▸ TRY IT
Write out the data again in full, keeping every character the same.

▸ DATA SECTION
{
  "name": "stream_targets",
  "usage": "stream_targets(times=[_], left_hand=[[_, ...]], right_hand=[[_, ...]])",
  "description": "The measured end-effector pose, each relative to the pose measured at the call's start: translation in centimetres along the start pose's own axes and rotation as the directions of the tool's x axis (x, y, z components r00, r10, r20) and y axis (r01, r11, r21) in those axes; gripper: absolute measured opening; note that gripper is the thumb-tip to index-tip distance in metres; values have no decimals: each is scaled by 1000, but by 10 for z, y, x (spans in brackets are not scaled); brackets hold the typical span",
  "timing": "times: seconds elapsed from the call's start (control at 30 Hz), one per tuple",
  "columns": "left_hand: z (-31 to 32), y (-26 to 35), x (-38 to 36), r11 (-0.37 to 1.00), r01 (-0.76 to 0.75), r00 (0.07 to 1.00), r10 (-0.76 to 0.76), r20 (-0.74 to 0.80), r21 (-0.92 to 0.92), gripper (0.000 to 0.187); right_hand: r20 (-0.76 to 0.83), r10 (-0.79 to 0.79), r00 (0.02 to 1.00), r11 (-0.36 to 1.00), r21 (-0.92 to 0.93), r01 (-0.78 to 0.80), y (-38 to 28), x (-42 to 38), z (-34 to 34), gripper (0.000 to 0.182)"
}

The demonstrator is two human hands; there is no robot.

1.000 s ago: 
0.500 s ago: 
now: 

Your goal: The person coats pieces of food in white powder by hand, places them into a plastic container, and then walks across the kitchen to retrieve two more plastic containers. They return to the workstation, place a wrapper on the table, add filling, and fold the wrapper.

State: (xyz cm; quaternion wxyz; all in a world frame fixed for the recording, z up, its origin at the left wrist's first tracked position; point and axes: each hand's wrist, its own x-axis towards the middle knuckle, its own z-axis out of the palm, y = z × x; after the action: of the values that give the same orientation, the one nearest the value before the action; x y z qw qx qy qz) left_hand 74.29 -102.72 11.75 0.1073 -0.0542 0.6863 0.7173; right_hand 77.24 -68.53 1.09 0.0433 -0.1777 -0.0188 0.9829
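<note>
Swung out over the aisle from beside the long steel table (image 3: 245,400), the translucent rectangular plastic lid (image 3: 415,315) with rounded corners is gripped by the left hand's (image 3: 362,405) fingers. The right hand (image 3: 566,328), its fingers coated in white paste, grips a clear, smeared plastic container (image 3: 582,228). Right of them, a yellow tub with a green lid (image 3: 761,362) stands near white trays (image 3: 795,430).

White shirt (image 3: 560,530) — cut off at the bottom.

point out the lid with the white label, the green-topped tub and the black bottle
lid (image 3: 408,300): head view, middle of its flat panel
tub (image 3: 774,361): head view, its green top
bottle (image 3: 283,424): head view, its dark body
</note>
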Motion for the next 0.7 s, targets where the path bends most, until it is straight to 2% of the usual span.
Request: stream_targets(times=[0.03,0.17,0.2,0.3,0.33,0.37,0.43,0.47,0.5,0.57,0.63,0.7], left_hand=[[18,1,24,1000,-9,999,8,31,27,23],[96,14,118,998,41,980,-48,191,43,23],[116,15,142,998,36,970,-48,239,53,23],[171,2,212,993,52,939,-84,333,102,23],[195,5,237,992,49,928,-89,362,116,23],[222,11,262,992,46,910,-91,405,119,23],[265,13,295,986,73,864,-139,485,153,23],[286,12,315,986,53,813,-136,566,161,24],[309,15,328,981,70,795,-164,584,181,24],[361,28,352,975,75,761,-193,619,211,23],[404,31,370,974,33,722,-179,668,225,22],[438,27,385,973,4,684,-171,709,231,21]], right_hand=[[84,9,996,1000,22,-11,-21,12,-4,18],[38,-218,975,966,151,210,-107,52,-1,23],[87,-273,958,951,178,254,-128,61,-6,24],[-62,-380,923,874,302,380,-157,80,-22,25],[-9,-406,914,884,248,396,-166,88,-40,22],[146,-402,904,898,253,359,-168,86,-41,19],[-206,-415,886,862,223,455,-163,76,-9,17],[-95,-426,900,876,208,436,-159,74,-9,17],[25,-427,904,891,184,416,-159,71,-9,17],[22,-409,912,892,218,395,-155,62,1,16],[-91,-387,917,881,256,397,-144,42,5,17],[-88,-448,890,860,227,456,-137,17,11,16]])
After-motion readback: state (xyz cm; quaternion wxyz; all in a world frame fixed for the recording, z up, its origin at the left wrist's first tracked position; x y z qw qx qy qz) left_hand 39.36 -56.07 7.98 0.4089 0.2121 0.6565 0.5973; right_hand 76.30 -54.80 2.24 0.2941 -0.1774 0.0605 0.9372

▸ RESULT BELOW
{
  "name": "stream_targets",
  "usage": "stream_targets(times=[_], left_hand=[[_, ...]], right_hand=[[_, ...]])",
  "description": "The measured end-effector pose, each relative to the pose measured at the call's start: translation in centimetres along the start pose's own axes and rotation as the directions of the tool's x axis (x, y, z components r00, r10, r20) and y axis (r01, r11, r21) in those axes; gripper: absolute measured opening; note that gripper is the thumb-tip to index-tip distance in metres; values have no decimals: each is scaled by 1000, but by 10 for z, y, x (spans in brackets are not scaled); brackets hold the typical span",
  "timing": "times: seconds elapsed from the call's start (control at 30 Hz), one per tuple",
  "columns": "left_hand: z (-31 to 32), y (-26 to 35), x (-38 to 36), r11 (-0.37 to 1.00), r01 (-0.76 to 0.75), r00 (0.07 to 1.00), r10 (-0.76 to 0.76), r20 (-0.74 to 0.80), r21 (-0.92 to 0.92), gripper (0.000 to 0.187); right_hand: r20 (-0.76 to 0.83), r10 (-0.79 to 0.79), r00 (0.02 to 1.00), r11 (-0.36 to 1.00), r21 (-0.92 to 0.93), r01 (-0.78 to 0.80), y (-38 to 28), x (-42 to 38), z (-34 to 34), gripper (0.000 to 0.182)"
}

The demonstrator is two human hands; there is no robot.

1.000 s ago: 
0.500 s ago: 
now: 

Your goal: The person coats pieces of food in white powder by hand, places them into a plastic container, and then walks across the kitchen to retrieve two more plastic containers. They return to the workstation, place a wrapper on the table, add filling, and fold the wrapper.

State: (xyz cm; quaternion wxyz; all in a world frame fixed for the recording, z up, its origin at the left wrist's first tracked position; point and axes: each hand's wrist, its own x-axis towards the middle knuckle, its own z-axis out of the palm, y = z × x; after the action: of the values that give the same orientation, the one nearest the value before the action; x y z qw qx qy qz) left_hand 74.29 -102.72 11.75 0.1073 -0.0542 0.6863 0.7173; right_hand 77.24 -68.53 1.09 0.0433 -0.1777 -0.0188 0.9829
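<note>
Swung out over the aisle from beside the long steel table (image 3: 245,400), the translucent rectangular plastic lid (image 3: 415,315) with rounded corners is gripped by the left hand's (image 3: 362,405) fingers. The right hand (image 3: 566,328), its fingers coated in white paste, grips a clear, smeared plastic container (image 3: 582,228). Right of them, a yellow tub with a green lid (image 3: 761,362) stands near white trays (image 3: 795,430).

White shirt (image 3: 560,530) — cut off at the bottom.

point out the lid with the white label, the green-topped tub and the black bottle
lid (image 3: 408,300): head view, middle of its flat panel
tub (image 3: 774,361): head view, its green top
bottle (image 3: 283,424): head view, its dark body
</note>
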Motion for the next 0.7 s, targets where the path bends most, until it is straight to 2% of the usual span.
Request: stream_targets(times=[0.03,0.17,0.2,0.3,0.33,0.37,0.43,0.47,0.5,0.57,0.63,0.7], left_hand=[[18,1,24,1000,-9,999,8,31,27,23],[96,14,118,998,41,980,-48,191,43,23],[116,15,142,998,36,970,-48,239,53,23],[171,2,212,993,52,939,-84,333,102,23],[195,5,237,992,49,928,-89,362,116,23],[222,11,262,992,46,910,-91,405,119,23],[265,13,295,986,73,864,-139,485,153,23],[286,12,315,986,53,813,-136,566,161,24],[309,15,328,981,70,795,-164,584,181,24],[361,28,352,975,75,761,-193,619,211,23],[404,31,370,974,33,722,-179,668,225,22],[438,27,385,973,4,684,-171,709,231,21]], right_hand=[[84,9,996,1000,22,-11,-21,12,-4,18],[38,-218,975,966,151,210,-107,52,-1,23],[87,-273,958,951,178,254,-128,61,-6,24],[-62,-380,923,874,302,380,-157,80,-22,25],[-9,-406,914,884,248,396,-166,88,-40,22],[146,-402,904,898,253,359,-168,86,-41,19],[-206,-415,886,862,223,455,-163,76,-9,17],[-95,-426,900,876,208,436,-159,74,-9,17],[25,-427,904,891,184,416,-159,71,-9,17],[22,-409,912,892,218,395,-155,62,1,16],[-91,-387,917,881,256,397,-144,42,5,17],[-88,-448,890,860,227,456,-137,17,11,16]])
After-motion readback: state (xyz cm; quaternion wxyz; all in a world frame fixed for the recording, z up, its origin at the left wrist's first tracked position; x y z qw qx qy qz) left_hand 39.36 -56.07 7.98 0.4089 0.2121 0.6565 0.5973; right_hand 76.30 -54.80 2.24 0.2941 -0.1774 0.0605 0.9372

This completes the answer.